Task item: Below are the records. Retype exactly the lines between the lines holding "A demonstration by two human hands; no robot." and "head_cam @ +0", inclusive.

Exercise data:

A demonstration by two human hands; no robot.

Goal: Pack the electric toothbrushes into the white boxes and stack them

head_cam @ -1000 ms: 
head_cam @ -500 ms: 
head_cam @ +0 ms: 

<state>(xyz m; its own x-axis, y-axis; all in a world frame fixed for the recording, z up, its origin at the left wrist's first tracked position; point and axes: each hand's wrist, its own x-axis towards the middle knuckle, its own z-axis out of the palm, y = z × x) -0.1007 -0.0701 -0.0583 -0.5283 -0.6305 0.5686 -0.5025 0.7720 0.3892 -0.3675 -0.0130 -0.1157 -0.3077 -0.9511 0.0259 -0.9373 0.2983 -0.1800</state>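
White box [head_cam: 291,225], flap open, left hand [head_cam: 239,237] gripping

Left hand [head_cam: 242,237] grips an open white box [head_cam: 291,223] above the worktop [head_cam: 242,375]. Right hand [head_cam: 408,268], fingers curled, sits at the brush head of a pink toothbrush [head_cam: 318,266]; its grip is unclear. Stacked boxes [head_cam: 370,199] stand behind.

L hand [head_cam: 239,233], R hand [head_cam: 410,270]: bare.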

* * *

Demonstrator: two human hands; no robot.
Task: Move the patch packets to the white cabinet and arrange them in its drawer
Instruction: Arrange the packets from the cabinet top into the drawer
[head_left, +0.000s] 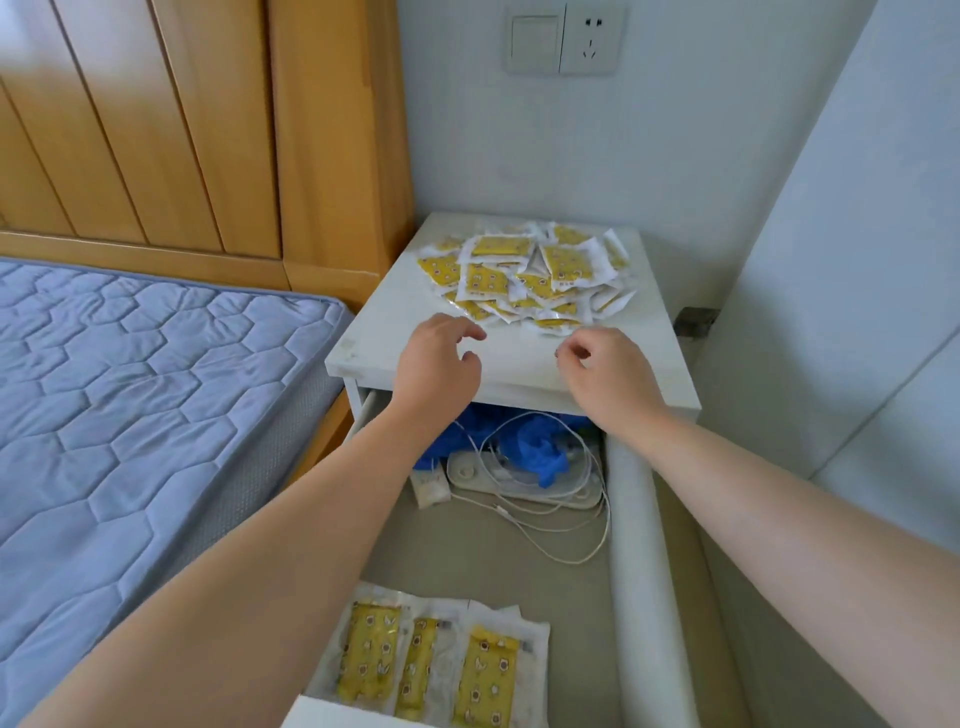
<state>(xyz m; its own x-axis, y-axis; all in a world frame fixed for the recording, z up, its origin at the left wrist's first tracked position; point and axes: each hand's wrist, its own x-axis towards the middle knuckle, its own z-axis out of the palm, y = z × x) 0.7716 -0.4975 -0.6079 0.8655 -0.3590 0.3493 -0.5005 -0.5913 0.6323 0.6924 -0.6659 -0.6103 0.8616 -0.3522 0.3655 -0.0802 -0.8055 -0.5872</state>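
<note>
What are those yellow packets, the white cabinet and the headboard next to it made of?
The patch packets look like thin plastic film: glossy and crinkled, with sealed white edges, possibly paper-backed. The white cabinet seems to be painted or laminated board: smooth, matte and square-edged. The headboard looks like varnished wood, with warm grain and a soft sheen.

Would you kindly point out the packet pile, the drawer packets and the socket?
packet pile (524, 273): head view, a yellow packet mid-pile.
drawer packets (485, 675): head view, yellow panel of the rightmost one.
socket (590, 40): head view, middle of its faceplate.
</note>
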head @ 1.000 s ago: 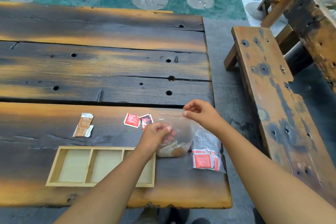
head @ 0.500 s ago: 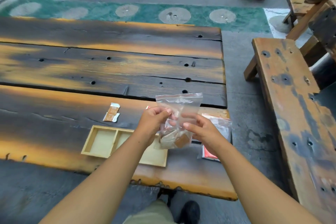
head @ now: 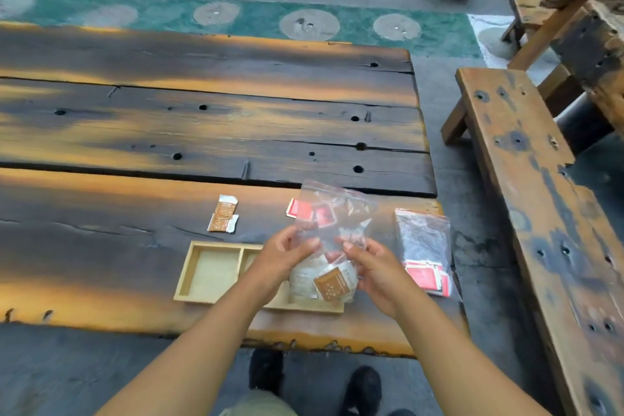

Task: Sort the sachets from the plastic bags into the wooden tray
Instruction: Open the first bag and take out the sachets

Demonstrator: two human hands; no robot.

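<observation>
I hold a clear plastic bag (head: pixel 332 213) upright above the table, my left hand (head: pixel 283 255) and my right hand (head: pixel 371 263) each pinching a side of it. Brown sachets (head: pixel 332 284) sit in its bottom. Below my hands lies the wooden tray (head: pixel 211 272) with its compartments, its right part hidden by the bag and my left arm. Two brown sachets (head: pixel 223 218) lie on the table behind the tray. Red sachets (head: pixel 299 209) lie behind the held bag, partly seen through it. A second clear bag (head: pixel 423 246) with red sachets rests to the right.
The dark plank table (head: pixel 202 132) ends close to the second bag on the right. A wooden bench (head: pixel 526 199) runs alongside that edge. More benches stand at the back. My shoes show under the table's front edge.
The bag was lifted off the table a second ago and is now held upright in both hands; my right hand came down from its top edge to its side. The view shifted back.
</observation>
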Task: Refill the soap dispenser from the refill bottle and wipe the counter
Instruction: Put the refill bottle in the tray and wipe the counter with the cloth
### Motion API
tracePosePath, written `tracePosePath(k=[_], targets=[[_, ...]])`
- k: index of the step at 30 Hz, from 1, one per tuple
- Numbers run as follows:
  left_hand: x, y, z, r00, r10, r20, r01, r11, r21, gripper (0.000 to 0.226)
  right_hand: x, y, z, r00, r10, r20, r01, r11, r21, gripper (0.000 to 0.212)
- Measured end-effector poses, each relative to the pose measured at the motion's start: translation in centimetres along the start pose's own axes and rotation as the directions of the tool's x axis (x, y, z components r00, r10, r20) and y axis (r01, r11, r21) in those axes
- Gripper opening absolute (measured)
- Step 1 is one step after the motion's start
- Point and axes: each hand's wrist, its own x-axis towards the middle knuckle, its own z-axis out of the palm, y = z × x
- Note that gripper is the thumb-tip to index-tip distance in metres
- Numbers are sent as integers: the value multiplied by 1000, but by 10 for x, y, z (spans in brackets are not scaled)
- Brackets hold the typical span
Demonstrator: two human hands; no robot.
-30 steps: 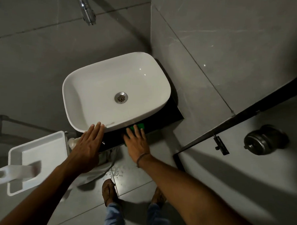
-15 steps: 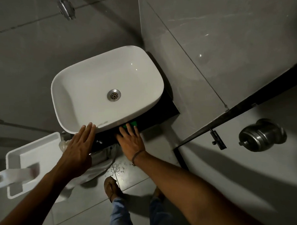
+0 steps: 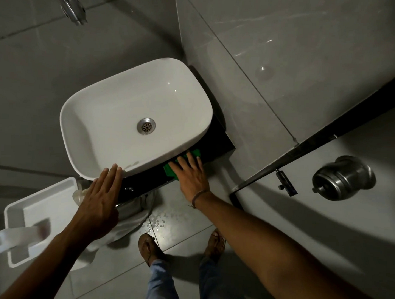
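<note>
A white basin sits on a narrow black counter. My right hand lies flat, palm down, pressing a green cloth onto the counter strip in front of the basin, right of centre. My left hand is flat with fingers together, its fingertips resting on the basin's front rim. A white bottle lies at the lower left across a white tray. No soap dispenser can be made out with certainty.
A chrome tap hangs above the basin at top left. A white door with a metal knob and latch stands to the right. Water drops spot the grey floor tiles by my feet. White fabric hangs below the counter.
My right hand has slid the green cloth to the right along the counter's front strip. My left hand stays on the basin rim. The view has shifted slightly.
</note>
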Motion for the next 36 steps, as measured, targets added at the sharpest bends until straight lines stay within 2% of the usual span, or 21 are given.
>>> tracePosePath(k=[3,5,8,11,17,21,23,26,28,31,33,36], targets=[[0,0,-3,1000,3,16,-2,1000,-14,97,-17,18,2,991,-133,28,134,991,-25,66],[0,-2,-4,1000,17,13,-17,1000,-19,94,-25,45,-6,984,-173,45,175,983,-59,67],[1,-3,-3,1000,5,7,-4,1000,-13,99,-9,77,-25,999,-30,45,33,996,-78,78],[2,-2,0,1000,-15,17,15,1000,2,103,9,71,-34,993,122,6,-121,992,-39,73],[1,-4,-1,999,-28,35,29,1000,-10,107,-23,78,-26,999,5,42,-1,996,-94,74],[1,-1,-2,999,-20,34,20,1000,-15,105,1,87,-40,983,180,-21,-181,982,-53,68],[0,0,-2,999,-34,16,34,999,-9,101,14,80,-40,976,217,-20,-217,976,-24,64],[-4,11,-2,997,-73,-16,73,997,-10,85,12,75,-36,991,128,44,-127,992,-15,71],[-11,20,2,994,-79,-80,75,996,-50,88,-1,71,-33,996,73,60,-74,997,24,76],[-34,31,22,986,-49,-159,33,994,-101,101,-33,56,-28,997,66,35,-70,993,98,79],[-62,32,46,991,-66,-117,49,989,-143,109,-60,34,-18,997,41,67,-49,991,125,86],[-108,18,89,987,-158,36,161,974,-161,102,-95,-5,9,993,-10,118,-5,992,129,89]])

Result of this exercise:
A demonstration by two human hands; no robot.

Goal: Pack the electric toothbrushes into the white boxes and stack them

head_cam @ -1000 ms: 
head_cam @ -500 ms: 
head_cam @ +0 ms: 

The response to this exercise is now complete.